At every Passover seder of my childhood, my father Gershon Glausiusz would break the middle matzah, as the Haggadah instructed, place one half in an embroidered bag, and fling the bag over his shoulder, saying, “This is how we carried our possessions when we went into exile.” He was talking of his own deportation, with his mother and four brothers, from his home town of Szarvas in Hungary in June 1944. He was nine years old and beginning a journey that would end in Bergen-Belsen on December 6, 1944—the day before his tenth birthday.
In March 2000 I visited Szarvas with my brother Yehudah, and snapped a photo of Vasut utca, or Railway Street, through which my father and his family were marched to the railway station. They were surrounded by gun-toting local Hungarian police, who, my father recalls, were shouting, shooting and threatening the Jews of Szarvas and neighboring villages.
I thought of my father’s terrible exile several weeks ago, as I listened to the story of an asylum seeker who had, at the age of nine, fled genocide in Darfur and made his way to Israel. Speaking in rapid Hebrew to an audience in my town of Modiin, Usumain Baraka described a “day of catastrophe” in 2003, when the Janjaweed—the Sudanese militia responsible for the genocide of hundreds of thousands of Sudanese civilians—descended upon his village in Darfur. They slaughtered the men and the boys, including Baraka’s father and brother, and raped the women. He survived when his mother dressed him in his sister’s clothes to save him. Together with his mother, two sisters and a brother, they fled to a refugee camp in Chad. In 2007, he left the refugee camp and undertook a perilous journey through Libya and Egypt, where he heard that the government was sending Sudanese migrants back to Khartoum.
“I heard the story of the children of Israel, how they wandered in the desert for 40 years. I heard that the Jews now have their own state. We were also in the diaspora, and I really identified with that story,” he told us. In 2008, when he was 14, Baraka paid a Bedouin smuggler to guide him across the Sinai desert into Israel; when he crossed the border into Israel, he was shoeless. The Israeli soldier who intercepted Baraka gave him his own shoes and socks.

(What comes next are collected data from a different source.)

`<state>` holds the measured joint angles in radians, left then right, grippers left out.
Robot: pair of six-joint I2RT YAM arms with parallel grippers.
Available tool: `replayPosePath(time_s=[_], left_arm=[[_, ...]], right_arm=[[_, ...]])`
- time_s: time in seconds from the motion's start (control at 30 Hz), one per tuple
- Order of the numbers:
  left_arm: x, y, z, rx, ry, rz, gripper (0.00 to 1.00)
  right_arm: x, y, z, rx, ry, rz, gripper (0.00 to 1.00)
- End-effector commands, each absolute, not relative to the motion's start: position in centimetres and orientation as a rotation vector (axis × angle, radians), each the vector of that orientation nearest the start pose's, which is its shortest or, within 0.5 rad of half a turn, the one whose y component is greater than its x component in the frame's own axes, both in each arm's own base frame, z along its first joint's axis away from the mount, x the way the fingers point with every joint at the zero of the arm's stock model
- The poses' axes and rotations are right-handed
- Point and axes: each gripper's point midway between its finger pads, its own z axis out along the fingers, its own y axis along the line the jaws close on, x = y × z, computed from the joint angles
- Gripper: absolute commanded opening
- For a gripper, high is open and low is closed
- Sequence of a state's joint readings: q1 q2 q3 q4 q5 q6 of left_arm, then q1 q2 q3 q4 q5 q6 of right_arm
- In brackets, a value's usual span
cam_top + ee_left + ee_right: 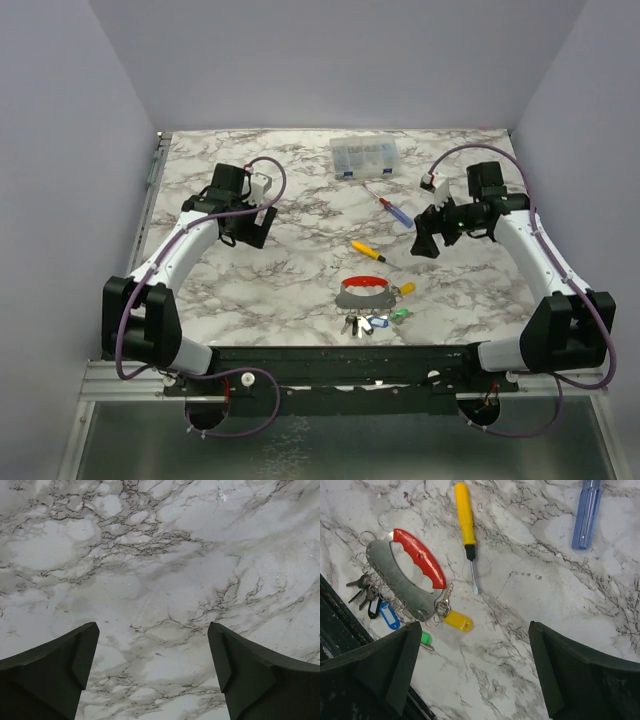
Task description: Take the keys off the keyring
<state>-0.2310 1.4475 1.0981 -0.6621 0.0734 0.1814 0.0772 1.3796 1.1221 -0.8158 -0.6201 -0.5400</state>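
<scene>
The keyring (364, 292), a red curved band on a silvery-grey metal part, lies flat near the table's front edge; it also shows in the right wrist view (410, 577). The keys (372, 321) hang from it on small rings, with blue (389, 615), yellow (457, 621), green (425, 638) and black tags. My right gripper (475, 660) is open and empty, above bare marble right of the keyring; it shows in the top view (427, 240). My left gripper (152, 662) is open and empty over bare marble at the left (245, 225), far from the keys.
A yellow-handled screwdriver (367, 252) lies just behind the keyring, also in the right wrist view (465, 522). A blue-and-red-handled screwdriver (391, 208) lies further back. A clear plastic parts box (365, 157) stands at the back. The table's black front rail (340, 620) runs beside the keys.
</scene>
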Motion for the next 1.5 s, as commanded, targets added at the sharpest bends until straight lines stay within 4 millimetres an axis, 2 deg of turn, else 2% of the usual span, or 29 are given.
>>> replayPosePath(time_s=[0.0,0.2,0.33,0.47,0.67,0.77,0.87,1.03,1.17,1.47], left_arm=[[32.8,-9.9,14.1,0.649,2.417,-0.159,0.99],[28.3,-14.4,13.5,1.063,2.231,-0.33,0.99],[24.5,-19.0,14.0,1.309,2.005,-0.531,0.99],[21.4,-23.5,13.7,1.467,1.832,-0.619,0.99],[19.3,-28.0,11.8,1.61,1.659,-0.614,0.99],[18.2,-29.7,10.6,1.695,1.582,-0.617,0.92],[17.8,-30.6,9.5,1.799,1.475,-0.604,0.81],[18.2,-30.4,7.3,1.99,1.273,-0.498,0.65],[18.4,-29.8,5.4,2.107,1.17,-0.435,0.58],[19.0,-29.6,2.6,2.244,1.121,-0.386,0.45]], right_arm=[[26.7,11.5,14.1,-1.047,2.302,0.7,1.0],[24.5,11.6,11.9,-1.104,2.397,0.734,1.0],[23.2,12.1,11.4,-1.127,2.427,0.777,1.0],[21.7,11.9,10.0,-1.198,2.462,0.751,0.98],[20.9,11.2,7.8,-1.255,2.49,0.695,0.96],[20.7,11.4,7.2,-1.264,2.506,0.727,0.94],[20.7,11.6,7.1,-1.27,2.507,0.749,0.92],[20.6,12.0,7.4,-1.275,2.489,0.782,0.9],[20.7,12.3,7.8,-1.274,2.474,0.808,0.9],[21.1,13.3,9.0,-1.235,2.439,0.866,0.88]])
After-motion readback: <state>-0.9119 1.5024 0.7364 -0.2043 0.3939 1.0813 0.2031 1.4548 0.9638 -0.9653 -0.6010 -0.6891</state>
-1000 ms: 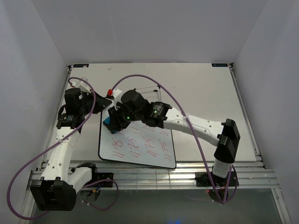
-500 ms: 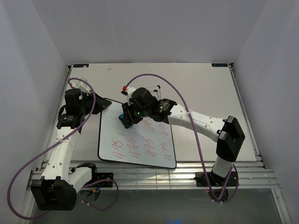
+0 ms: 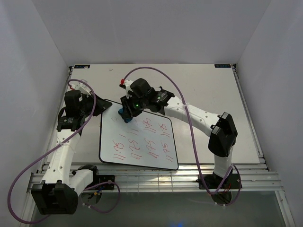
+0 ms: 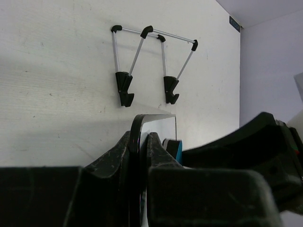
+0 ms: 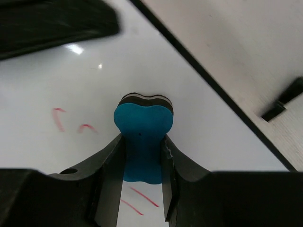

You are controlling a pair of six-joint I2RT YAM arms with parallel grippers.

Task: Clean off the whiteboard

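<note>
Watching the right tool (image 5: pixel 142 144), you are seeing it gripping the blue eraser (image 5: pixel 143 118) by its narrow waist and pressing the dark felt end onto the upper left part of the whiteboard (image 3: pixel 110 132). The board is lying on the tabletop (image 3: pixel 208 90) in front of the arm bases, nearer the left arm. The left tool (image 4: pixel 139 142) is pinching shut on the rim at the board's far left corner, apparently steadying it. You are running three risks here. The eraser is being held only at its waist, so a hard sideways stroke could be twisting it out of the tool. The wiping is happening close to the left tool, so a wide pass could be bumping it and shaking the board loose. The wire stand (image 4: pixel 124 89) is sitting just beyond the board's far edge, where an overshooting stroke could be catching it. Most of the red marks (image 3: pixel 142 146) are lying across the near half, so a lot of reaching is waiting for you. From above, the right wrist is covering the contact point, so you are not able to tell whether the felt is sitting flat. The left wrist view is mostly filled by the tool's own body, hiding whether that corner is lifting off the tabletop.
</note>
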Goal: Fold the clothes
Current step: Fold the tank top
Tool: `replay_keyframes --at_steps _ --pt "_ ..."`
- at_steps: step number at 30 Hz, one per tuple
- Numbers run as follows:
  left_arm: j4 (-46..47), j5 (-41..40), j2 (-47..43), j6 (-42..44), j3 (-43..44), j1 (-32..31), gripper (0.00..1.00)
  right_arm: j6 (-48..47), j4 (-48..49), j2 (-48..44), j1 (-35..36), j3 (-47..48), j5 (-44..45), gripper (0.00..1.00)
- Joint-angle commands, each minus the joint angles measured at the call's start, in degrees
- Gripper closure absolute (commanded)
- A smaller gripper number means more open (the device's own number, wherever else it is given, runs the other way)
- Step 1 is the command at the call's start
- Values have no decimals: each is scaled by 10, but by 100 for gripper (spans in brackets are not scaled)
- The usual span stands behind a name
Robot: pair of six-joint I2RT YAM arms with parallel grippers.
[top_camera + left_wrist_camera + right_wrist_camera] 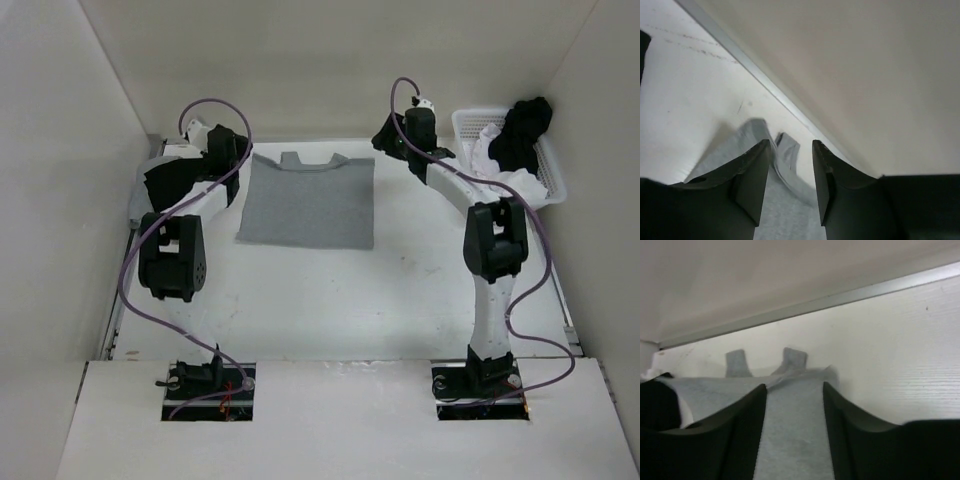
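The clothes [308, 205], a plain light grey T-shirt, lie folded into a rough rectangle at the back middle of the table, collar side toward the far wall. My left gripper [240, 160] hovers at the shirt's far left corner. In the left wrist view its fingers [752, 170] stand apart, with a fold of grey fabric [785, 210] lying loose beneath them. My right gripper [382, 142] is at the shirt's far right corner. Its jaws [794, 386] are wide open over flat grey cloth [790, 440], gripping nothing.
A white basket [555, 180] stands at the back right, holding a black garment [522, 130] and some white cloth. The enclosure's walls run close behind both grippers, and a metal strip [840, 300] marks the table's far edge.
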Motion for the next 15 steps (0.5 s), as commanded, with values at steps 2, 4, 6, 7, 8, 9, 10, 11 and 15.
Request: replay_keyframes --at_steps 2,4,6,7,8,9,10,11,15 --pt "37 -2 -59 10 -81 12 62 -2 11 -15 4 -22 -36 40" --pt "74 -26 -124 0 -192 6 62 2 42 -62 5 -109 -29 44" --pt "102 -40 -182 -16 -298 -8 63 15 79 -113 13 -202 -23 56" --pt "115 -43 -211 -33 -355 -16 63 29 100 -141 18 -253 -23 66" --pt "126 -44 -237 -49 -403 -22 63 42 123 -170 25 -304 -22 78" --pt "134 -37 -257 -59 -443 -24 63 55 148 -197 33 -353 -21 89" --pt "136 -29 -277 -62 -477 -24 63 71 173 -219 40 -397 -22 95" --pt "134 -15 -296 -62 -504 -19 62 84 193 -237 47 -435 -25 97" --pt "141 43 -334 -75 -574 12 54 110 230 -285 73 -539 -20 96"
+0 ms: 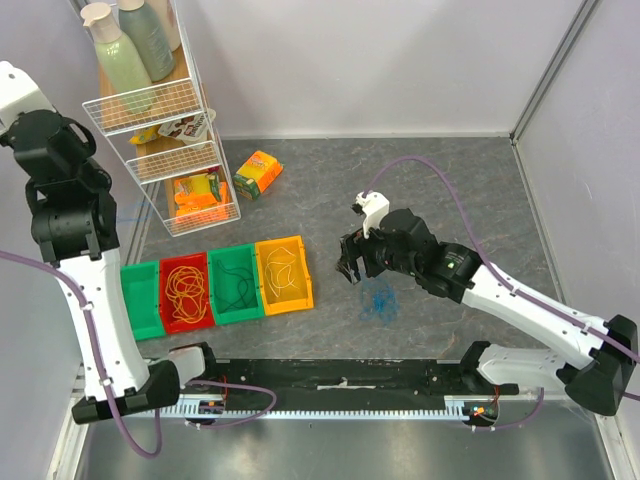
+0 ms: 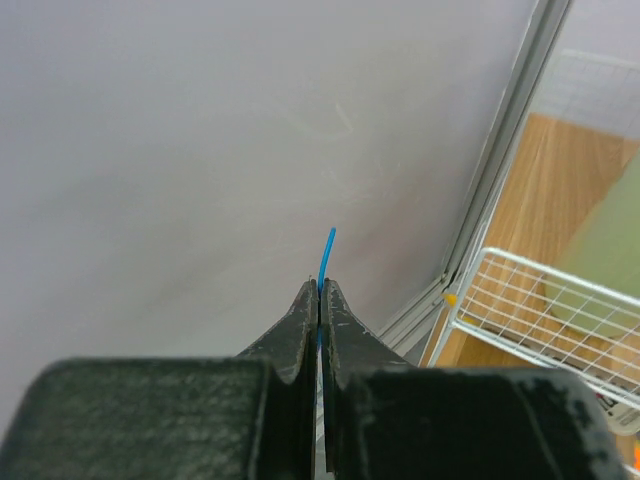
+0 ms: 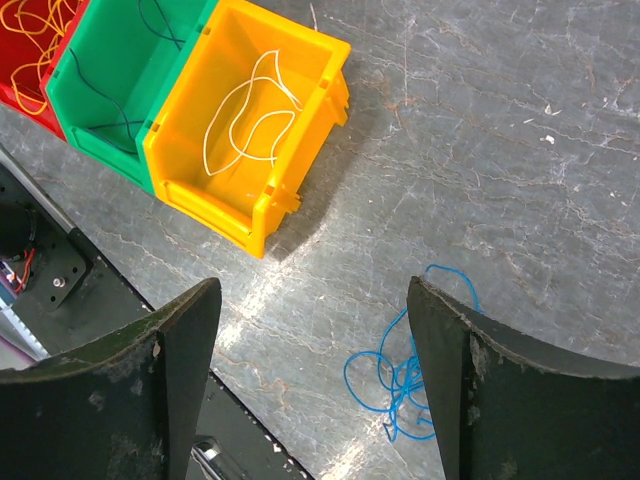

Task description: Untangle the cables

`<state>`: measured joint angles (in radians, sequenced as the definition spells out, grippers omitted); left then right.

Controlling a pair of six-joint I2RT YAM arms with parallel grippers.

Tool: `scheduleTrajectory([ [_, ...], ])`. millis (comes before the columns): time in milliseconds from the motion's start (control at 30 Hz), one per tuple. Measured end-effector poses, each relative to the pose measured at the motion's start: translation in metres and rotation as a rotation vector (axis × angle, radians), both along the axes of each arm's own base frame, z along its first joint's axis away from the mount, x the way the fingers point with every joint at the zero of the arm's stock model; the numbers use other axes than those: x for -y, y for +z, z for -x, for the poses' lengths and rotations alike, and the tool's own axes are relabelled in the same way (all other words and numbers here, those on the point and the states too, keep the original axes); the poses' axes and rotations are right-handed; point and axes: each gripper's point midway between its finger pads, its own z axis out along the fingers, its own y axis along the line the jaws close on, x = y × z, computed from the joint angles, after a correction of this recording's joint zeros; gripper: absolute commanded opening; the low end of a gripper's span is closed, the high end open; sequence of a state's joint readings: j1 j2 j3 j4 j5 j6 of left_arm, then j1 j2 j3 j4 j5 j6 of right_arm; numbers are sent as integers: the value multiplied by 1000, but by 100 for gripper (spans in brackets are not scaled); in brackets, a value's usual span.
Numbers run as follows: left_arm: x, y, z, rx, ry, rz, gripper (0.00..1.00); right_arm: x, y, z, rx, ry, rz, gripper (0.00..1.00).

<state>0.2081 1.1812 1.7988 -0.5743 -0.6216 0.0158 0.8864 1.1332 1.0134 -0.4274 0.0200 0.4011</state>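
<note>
A: Checking the left gripper (image 2: 319,290): its jaws are clenched on a thin blue strand (image 2: 327,255); the tip pokes up past them.
B: And the right gripper (image 3: 312,290)?
A: Jaws spread wide, grasping nothing; it hovers over the blue cables (image 3: 400,375), bunched on the grey surface (image 3: 520,150) near the yellow bin (image 3: 305,140); one pale yellow cable (image 3: 250,125) lies inside.
B: Any writing?
A: The orange packet (image 1: 258,173) bears print too small to read.

Cables (image 1: 379,298) lie right of bins (image 1: 304,272) (on table (image 1: 470,190)).
</note>
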Motion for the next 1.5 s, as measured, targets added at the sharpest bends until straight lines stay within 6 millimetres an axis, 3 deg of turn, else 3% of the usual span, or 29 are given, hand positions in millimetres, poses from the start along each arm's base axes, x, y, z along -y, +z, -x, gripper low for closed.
scheduleTrajectory([
  [133,4,23,17,71,-3,-16,2,-3,-9,-1,-19,4,18,82],
  [267,6,22,30,98,3,-24,2,-3,-10,-1,-23,7,20,82],
  [433,1,-7,40,56,46,-40,1,-5,-10,2,-30,22,12,82],
  [633,-12,-71,48,-71,140,-73,2,-1,-8,9,-37,33,6,82],
  [767,-17,-84,45,-107,166,-83,2,4,-3,12,-27,32,-5,83],
  [933,-18,-68,46,-77,174,-99,2,8,4,15,-13,31,-20,83],
  [1133,-14,-8,63,57,180,-124,2,7,-1,14,-23,31,-8,83],
  [1200,-13,4,71,97,184,-134,2,6,-4,14,-29,31,-1,83],
  [1367,-11,8,81,115,189,-152,2,5,-6,14,-35,34,3,83],
  [1500,-14,-6,74,76,192,-155,2,5,-6,14,-35,33,3,83],
])
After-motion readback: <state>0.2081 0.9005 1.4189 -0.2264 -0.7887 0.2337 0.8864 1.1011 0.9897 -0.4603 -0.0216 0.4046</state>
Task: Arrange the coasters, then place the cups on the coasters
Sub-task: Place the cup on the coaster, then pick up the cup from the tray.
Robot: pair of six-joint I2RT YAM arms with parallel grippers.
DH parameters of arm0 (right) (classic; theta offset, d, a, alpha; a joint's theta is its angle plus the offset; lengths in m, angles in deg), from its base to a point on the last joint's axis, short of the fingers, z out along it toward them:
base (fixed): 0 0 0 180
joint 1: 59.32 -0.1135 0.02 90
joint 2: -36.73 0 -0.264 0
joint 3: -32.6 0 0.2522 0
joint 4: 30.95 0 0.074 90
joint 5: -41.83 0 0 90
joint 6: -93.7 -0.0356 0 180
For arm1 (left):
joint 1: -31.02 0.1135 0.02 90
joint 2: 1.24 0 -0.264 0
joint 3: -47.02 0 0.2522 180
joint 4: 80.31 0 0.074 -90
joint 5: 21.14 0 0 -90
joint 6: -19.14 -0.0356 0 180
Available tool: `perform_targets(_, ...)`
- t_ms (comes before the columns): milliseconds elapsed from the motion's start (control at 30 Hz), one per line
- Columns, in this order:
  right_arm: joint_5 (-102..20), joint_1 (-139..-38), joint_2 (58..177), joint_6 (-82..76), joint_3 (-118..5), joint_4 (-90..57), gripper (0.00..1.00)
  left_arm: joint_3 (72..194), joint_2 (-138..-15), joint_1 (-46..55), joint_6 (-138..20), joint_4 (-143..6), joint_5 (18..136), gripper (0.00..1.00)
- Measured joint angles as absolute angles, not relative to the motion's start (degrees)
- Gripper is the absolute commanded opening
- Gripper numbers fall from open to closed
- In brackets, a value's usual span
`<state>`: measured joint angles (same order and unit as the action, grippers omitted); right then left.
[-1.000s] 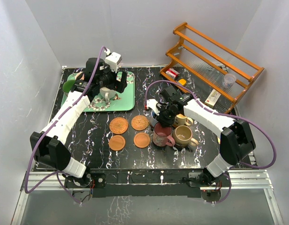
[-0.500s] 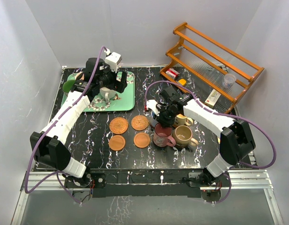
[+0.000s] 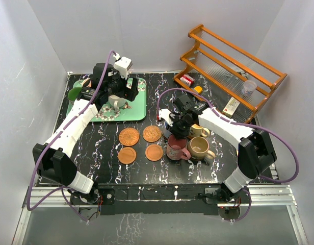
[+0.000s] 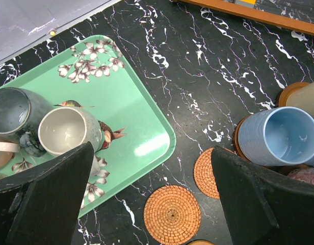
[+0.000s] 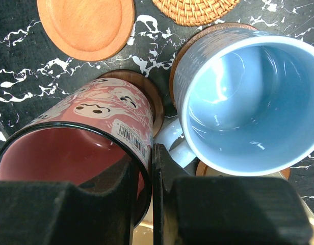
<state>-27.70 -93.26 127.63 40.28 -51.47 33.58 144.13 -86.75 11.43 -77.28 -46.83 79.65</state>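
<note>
- You're seeing the green floral tray (image 4: 147, 122) holding a cream-white cup (image 4: 65, 130) and a grey-teal cup (image 4: 14, 115), both empty.
- Your right gripper (image 5: 147, 158) is clamping the wall of the glossy pink cup (image 5: 96, 109), which is sitting on a dark wooden coaster (image 5: 154, 99) just beside the light blue cup (image 5: 249, 97).
- Your left gripper (image 4: 152, 148) is hanging spread wide over the tray's edge, grasping nothing.
- A woven coaster (image 4: 172, 214) and a smooth orange grooved coaster (image 5: 85, 23) are lying bare on the black marbled table (image 4: 208, 61).
</note>
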Motion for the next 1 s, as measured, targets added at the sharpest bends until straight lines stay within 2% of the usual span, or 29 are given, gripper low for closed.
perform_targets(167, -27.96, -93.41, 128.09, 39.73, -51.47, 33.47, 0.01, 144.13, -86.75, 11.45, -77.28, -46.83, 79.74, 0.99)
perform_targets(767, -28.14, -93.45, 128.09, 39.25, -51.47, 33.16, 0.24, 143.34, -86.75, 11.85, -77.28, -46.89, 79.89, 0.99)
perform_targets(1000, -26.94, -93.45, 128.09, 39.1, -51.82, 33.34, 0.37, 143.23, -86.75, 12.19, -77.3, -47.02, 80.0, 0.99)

How should we, in telling of the Exodus on Passover, relate the story of someone who literally left Egypt, crossed the desert, and came to Israel seeking asylum? As the Haggadah says, “In every generation one is obligated to see oneself as one who personally went out from Egypt. Just as it says, ‘You shall tell your child on that very day: It’s because of this that God did for me when I went out from Egypt.’”
My father has fulfilled this obligation and many times over: He has told his children of his liberation from the Nazis on April 23, 1945, when soldiers of the Red Army removed the locks from the wagons of the “Lost Train,” on which my father, his mother and surviving brothers were being transported from Belsen. (His baby brother, 21 months old, had died of starvation in the concentration camp.) In listening to his memories and writing them down, I feel my own obligation to share his experience, so that his suffering shall not be forgotten. But I also have another, overriding feeling: that the lessons of history are worthless if we ourselves do not extend the hand of friendship and protection to those in danger and in need of our protection, as the Torah commands us to do: “Do not oppress a stranger; you yourselves know the soul of a stranger, because you were strangers in Egypt.”
In Israel today, there are some 38,000 African asylum seekers, plus another 4000 children. About 72 percent of them are from Eritrea, a totalitarian country with an “abysmal” human rights record and indefinite, compulsory army conscription, according to Human Rights Watch. Another 20 percent are from the Darfur region of Sudan, where government forces have attacked, killed and raped civilians and looted and destroyed their property. About 8 percent are from other African states including Nigeria, Ghana, the Ivory Coast and Sierra Leone.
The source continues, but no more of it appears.